Riapro gli occhi. Si odono distintamente cupi boati, l’Etna immanente ci ricorda la sua presenza, ci invita a non distrarci con i ricordi. Schiavi della tecnologia, consultiamo la APP dell’INGV, per valutare lo stato del tremore. Ma dopo poco il cannoneggiamento cessa, come se l’Etna ci dicesse giustamente, “signori miei, faccio quello che voglio, e quando voglio”. Come fece quello che volle il 17 Aprile 2001 quando ci fece omaggio, alla Torre del Filosofo, di tutta la sua potenza, con una scarica, davvero impressionante, di ogni cosa che la geologia cataloga come prodotti della sua attività esplosiva. Ci andò assai bene quella volta, l’Etna si dimostrò amica, forse alla fine lo meritavamo. Dopo alcuni giorni, il Giovedi Santo durante la cerimonia dei Sepolcri, ringraziai per lo scampato pericolo…!
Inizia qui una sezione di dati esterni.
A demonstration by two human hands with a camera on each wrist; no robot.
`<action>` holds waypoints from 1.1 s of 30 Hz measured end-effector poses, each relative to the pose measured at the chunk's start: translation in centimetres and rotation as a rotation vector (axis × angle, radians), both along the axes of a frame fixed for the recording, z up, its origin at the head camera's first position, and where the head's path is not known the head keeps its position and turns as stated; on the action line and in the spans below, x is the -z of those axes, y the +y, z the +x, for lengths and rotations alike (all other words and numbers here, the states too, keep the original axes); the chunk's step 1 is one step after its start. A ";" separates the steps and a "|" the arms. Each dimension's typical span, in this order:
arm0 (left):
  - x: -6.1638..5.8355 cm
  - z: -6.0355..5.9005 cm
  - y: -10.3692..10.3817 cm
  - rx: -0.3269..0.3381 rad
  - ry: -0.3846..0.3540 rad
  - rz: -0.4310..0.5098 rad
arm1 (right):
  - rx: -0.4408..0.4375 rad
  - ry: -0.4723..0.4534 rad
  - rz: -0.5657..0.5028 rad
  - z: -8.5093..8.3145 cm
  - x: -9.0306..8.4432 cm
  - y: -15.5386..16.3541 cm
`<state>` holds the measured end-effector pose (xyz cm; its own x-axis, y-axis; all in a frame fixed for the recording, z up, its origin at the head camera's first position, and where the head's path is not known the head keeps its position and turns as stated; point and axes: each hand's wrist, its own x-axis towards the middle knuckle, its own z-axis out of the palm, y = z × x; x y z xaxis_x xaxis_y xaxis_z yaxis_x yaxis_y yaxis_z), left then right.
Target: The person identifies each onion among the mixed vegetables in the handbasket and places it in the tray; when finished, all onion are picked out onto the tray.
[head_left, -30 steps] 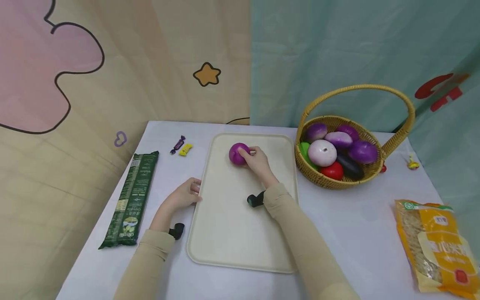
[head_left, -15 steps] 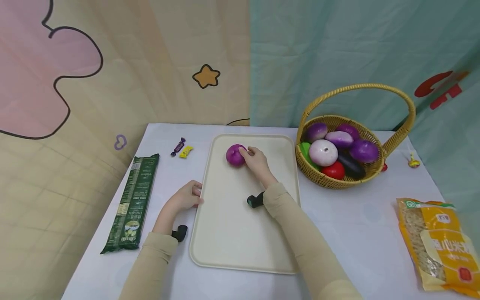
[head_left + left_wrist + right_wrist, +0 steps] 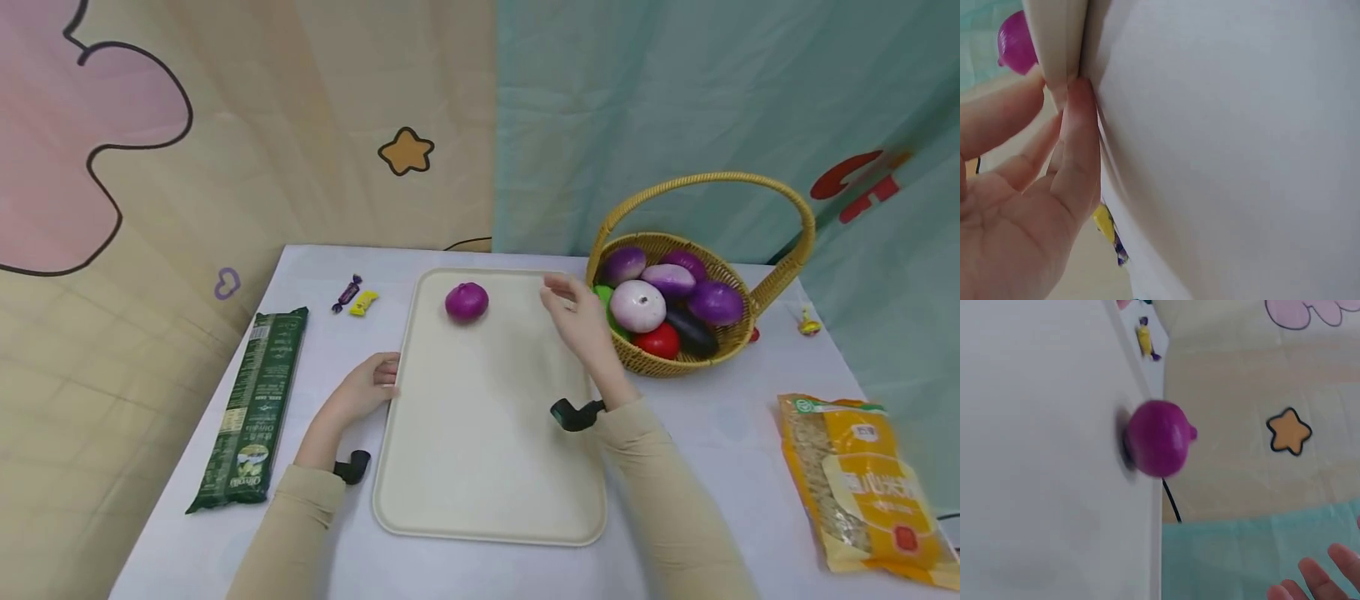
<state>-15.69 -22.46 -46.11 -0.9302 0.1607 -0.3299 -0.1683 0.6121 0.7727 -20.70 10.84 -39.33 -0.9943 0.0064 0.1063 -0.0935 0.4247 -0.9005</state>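
A purple onion (image 3: 467, 302) sits on the far left part of the cream tray (image 3: 487, 433), its stem nub showing in the right wrist view. My left hand (image 3: 366, 388) pinches the tray's left rim, thumb on one side and fingers on the other, as the left wrist view (image 3: 1029, 181) shows. Over the tray's right edge, beside the basket, my right hand (image 3: 581, 321) hovers with loosely bent fingers and nothing in them. Only its fingertips (image 3: 1322, 581) enter the right wrist view.
A wicker basket (image 3: 783, 279) with a tall handle holds an eggplant, a tomato and several purple vegetables at the back right. A green packet (image 3: 251, 408) lies left. Two wrapped candies (image 3: 363, 302) lie behind it. An orange noodle bag (image 3: 862, 487) is at the right.
My right hand has let go of the onion and moved right toward the basket. The onion stays on the tray, slightly further left than at first. My left hand keeps its place at the rim.
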 end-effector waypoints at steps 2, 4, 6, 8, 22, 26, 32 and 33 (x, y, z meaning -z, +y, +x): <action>-0.1 -0.2 0.3 -0.019 0.004 0.013 | 0.068 0.034 -0.015 0.8 -0.5 2.2; -0.1 -0.4 0.5 -0.034 0.005 0.008 | 0.166 0.075 -0.023 1.4 -0.7 4.2; 0.0 -0.6 0.6 -0.052 0.002 -0.002 | 0.268 0.101 -0.018 1.8 -0.5 6.1; 0.1 -0.7 0.6 -0.072 -0.005 -0.010 | 0.351 0.109 0.008 2.1 -0.2 7.7; -0.3 -0.9 0.8 -0.128 -0.057 0.027 | 0.345 -0.064 0.150 2.1 3.2 10.6; -0.1 -0.9 1.0 -0.142 -0.071 0.019 | 0.360 -0.009 0.190 1.9 4.0 10.5; -0.4 -1.0 1.1 -0.154 -0.084 0.013 | 0.382 0.063 0.306 1.6 4.8 10.1; -0.4 -1.0 1.1 -0.154 -0.081 0.010 | 0.391 0.077 0.312 1.6 4.9 10.0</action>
<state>-16.72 -21.39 -45.69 -0.9144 0.0221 -0.4042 -0.3216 0.5668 0.7585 -19.12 20.87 -44.20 -0.9130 0.3331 0.2358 0.0650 0.6891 -0.7217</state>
E’ giunto il tempo di scendere. Sentieri, dicchi, le bocche dell’eruzione del 1792. Con i miei amici mi avventuro a spiegare la differenza tra hornito e spatter cono. Ma non sono laureato in Medicina e Chirurgia? Sabbioni, vestigia di un antico tratturo di transumanza, pulvini di spino santo in fioritura e di rosa canina, qualche coccinella. Siamo scortati dal cane husky di un amico, che nell’occasione si comporta da ….cane che conosce padrone!, a differenza di altre volte, non allontanandosi più di tanto.
Arriviamo a Piano dei Pompieri, un sorso d’acqua e via con le auto. La Tre Giorni dell’Etna si conclude, con successo.
Ricordi, sensazioni, emozioni. Da vivere, ognuno per sè, con libertà consapevole, senza condizionamenti, né interdizioni e da custodire gelosamente. Se si vuole, da tramandare.
Già, libertà cosciente di frequentare e vivere questa nostra straordinaria Montagna.
Con il titolo, una bellissima foto ricordo del 1992: operazioni di deviazione della colata, insieme con, CFRS, Soccorso Alpino Guardia di Finanza e Arditi Incursori, Turi Carbonaro, Aldo Saetta e Mimmo Granata. Per le foto pubblicate in questo articolo, si ringraziano sentitamente Riccardo Militello, Anna Paratore, i fratelli Diolosà, Nino Mazzaglia, Alfio Di Carlo.